*Information supplied*.

==============================

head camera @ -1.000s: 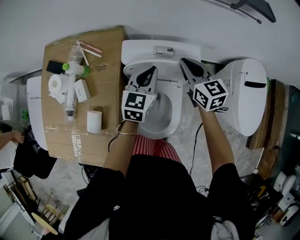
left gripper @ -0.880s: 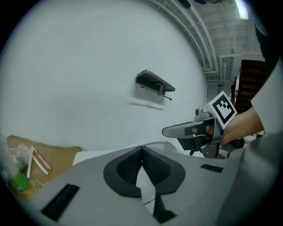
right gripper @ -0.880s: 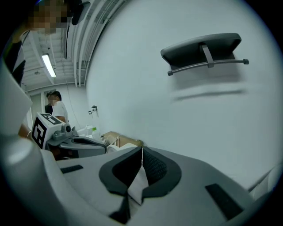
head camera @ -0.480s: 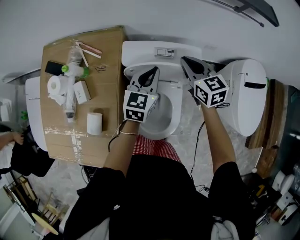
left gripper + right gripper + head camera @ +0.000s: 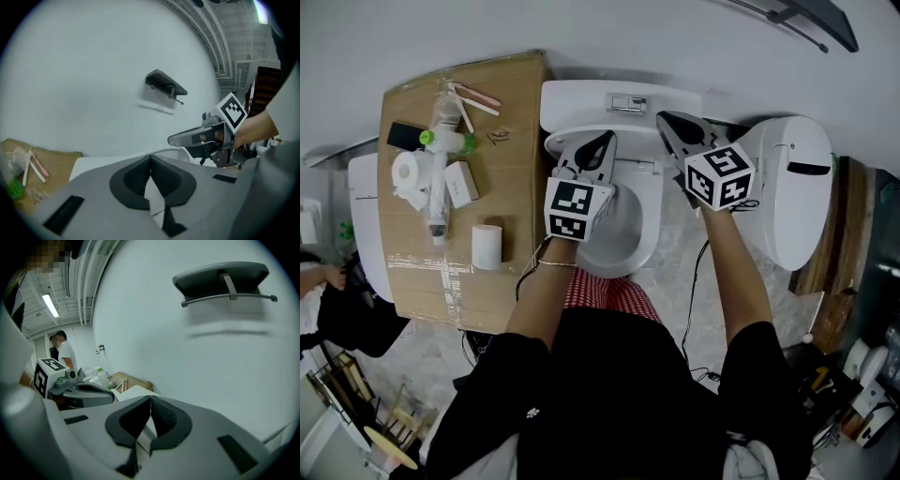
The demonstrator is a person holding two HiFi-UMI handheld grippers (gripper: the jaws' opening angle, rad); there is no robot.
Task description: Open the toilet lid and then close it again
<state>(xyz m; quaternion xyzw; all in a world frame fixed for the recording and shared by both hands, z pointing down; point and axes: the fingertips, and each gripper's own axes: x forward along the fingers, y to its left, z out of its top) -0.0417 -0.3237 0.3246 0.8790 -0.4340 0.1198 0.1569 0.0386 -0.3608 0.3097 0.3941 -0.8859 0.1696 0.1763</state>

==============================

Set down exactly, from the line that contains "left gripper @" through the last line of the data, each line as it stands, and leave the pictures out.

left gripper @ -0.880s: 
right gripper @ -0.880s: 
head camera @ -0.480s: 
left gripper + right gripper + head camera @ +0.000s: 
The demonstrator is a person holding two HiFi-UMI handheld grippers (gripper: the jaws' opening angle, rad); there is no robot.
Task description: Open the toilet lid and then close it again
<state>(xyz m; quaternion xyzw; all in a world frame fixed for the recording and shared by both hands, z pointing down; point and axes: the fingertips, and each gripper's own axes: x forward along the fingers, y to its left, z out of its top) -0.0417 -0.3237 0.3246 0.8790 -0.4340 0.1198 0.1569 0.0386 -0.3608 0.3097 0.3941 -0.8859 0.1696 0.1763</state>

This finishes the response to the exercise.